Successivamente, la questione divenne politica fino all’istituzione della giornata, che porto’ alla creazione dell’Agenzia per la Protezione Ambientale degli Stati Uniti e all’approvazione di altre leggi ambientali prime nel loro genere, tra cui il National Environmental Education Act, l’Occupational Safety and Health Act, e la legge sull’aria pulita. Due anni dopo il congresso approvo’ il Clean Water Act. Il piu’ importante accordo internazionale sul clima, quello raggiunto a Parigi nel dicembre 2015 alla Cop21 per limitare l’aumento della temperatura terrestre entro 1,5 gradi rispetto al livello preindustriale, fu aperto alla firma dei Paesi Onu proprio in una “giornata della terra”, il 22 aprile 2016.

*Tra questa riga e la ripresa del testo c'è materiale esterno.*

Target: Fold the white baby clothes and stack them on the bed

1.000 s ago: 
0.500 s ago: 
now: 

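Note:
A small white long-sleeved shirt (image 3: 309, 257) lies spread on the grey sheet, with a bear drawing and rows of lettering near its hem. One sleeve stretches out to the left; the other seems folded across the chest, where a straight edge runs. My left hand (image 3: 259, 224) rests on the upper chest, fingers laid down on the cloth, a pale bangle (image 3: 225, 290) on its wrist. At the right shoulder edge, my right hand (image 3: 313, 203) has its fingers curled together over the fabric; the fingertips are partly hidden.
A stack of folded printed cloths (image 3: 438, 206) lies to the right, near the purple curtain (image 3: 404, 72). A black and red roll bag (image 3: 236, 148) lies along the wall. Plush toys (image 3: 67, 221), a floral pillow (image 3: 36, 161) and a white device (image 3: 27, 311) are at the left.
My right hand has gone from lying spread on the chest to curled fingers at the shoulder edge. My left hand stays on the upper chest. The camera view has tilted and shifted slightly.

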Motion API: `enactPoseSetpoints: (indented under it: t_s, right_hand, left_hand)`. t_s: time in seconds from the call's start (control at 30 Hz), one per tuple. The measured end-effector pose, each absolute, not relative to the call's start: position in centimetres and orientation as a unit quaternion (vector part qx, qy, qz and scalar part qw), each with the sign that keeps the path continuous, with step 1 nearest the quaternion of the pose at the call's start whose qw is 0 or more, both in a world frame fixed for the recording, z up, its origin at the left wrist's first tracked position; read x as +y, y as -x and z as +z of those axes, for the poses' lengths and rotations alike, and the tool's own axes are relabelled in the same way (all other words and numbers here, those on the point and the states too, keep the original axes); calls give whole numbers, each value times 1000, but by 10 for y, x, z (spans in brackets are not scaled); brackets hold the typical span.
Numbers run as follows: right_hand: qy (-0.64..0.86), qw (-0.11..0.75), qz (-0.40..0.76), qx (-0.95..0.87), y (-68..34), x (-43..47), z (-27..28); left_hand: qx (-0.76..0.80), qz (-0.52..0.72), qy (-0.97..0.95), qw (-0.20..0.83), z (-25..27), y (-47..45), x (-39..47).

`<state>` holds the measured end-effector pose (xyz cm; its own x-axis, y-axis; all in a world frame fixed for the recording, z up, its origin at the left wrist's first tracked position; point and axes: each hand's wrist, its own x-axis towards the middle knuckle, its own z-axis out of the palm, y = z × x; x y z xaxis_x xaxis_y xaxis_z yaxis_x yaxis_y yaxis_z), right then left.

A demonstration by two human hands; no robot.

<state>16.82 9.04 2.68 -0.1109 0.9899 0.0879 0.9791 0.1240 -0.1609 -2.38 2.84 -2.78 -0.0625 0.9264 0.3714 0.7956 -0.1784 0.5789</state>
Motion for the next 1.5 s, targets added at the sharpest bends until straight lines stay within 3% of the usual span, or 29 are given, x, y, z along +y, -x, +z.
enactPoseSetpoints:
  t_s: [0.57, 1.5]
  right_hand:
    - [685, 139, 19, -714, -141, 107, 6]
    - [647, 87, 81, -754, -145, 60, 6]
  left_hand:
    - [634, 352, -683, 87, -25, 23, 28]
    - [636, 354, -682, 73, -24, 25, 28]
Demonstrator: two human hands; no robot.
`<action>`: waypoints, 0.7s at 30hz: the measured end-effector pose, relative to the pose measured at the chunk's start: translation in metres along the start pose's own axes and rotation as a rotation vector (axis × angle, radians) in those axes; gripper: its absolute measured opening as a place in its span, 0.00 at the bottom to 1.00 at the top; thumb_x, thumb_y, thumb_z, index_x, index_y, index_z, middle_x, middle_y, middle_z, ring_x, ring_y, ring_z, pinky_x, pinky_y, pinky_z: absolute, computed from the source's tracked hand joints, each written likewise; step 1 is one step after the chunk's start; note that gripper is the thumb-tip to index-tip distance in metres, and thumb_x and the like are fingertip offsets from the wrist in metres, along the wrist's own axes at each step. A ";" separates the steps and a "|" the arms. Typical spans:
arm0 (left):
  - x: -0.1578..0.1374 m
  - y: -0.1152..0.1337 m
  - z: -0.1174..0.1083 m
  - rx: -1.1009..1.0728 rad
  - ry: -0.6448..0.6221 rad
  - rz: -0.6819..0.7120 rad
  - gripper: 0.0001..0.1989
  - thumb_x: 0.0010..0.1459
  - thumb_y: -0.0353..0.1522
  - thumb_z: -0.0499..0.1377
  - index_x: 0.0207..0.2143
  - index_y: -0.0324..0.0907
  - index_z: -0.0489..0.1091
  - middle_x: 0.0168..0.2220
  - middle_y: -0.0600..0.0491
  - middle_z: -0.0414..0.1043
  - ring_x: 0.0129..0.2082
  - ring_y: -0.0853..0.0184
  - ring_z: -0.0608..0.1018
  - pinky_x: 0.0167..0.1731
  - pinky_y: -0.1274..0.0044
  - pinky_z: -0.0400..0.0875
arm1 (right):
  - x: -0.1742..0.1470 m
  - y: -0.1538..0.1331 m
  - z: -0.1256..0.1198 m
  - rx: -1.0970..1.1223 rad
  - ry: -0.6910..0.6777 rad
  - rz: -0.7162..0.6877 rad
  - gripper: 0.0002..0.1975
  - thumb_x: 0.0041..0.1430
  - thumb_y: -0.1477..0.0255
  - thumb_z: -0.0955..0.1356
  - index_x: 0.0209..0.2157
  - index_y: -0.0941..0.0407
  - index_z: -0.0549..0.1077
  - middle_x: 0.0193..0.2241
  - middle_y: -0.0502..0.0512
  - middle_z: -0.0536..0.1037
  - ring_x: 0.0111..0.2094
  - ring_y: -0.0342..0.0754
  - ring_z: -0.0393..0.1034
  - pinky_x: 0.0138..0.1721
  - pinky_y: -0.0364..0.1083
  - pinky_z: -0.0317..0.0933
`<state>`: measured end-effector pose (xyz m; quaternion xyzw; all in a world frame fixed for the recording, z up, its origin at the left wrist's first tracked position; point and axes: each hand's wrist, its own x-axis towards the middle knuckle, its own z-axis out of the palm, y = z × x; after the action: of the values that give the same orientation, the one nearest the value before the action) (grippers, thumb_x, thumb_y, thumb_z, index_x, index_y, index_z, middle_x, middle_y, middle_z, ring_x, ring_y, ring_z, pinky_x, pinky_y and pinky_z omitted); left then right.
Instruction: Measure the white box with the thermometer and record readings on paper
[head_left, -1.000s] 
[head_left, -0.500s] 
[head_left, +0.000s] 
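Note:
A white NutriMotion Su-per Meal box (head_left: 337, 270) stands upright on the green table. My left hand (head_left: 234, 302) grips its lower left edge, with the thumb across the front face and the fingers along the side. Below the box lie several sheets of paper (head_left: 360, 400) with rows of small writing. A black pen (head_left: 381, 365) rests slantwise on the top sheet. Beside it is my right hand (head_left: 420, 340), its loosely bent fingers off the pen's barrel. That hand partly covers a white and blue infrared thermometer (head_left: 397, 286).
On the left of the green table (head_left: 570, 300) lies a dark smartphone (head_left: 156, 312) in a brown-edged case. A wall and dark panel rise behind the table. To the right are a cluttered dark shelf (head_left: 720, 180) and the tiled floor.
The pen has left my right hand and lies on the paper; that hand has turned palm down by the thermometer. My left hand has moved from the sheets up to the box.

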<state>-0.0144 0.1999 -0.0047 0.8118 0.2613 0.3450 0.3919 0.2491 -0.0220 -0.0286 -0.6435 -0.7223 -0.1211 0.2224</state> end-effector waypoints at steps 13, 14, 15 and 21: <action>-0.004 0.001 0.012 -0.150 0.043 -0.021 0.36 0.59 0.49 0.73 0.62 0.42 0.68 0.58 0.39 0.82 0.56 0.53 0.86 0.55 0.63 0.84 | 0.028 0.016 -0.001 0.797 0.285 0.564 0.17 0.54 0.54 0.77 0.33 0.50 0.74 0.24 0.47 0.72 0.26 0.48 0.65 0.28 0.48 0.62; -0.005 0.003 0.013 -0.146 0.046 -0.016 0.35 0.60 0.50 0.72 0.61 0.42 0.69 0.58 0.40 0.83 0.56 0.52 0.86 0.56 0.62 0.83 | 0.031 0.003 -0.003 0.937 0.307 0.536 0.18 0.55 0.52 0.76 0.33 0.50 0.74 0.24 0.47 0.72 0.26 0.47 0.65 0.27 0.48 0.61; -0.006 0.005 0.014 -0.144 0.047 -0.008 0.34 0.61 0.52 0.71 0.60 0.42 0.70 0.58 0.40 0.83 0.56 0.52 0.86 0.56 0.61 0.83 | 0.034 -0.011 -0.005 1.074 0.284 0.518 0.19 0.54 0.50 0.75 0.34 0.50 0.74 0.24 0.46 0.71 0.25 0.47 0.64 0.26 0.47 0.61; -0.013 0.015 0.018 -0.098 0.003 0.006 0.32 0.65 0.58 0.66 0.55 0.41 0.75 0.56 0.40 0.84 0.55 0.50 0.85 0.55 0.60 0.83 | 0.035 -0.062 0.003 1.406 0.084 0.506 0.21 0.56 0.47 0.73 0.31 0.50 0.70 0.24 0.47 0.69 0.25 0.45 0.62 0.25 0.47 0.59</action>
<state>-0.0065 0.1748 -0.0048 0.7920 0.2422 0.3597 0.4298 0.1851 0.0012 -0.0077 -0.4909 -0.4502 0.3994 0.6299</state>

Quest’anno l’Onu, che in inglese la chiama “giornata della madre terra”, sottolinea che “Madre Terra sta chiaramente sollecitando un invito all’azione. La natura sta soffrendo. Gli oceani si riempiono di plastica e diventano piu’ acidi. Il caldo estremo, gli incendi e le inondazioni hanno colpito milioni di persone.

I cambiamenti climatici, i cambiamenti naturali causati dall’uomo e i crimini che distruggono la biodiversita’, come la deforestazione, il cambiamento dell’uso del territorio, l’intensificazione dell’agricoltura e della produzione di bestiame o il crescente commercio illegale di specie selvatiche, possono accelerare la velocita’ di distruzione del pianeta”.

L’Onu ricorda anche che quella di oggi “e’ la terza Giornata della Terra celebrata nell’ambito del Decennio delle Nazioni Unite per il ripristino degli ecosistemi. Gli ecosistemi supportano tutta la vita sulla Terra. Piu’ sani sono i nostri ecosistemi, piu’ sano e’ il pianeta e i suoi abitanti. Il ripristino dei nostri ecosistemi danneggiati aiutera’ a porre fine alla poverta’, a combattere il cambiamento climatico e a prevenire l’estinzione di massa. Ma ce la faremo solo se tutti daranno il loro contributo”, e’ l’appello delle Nazioni Unite.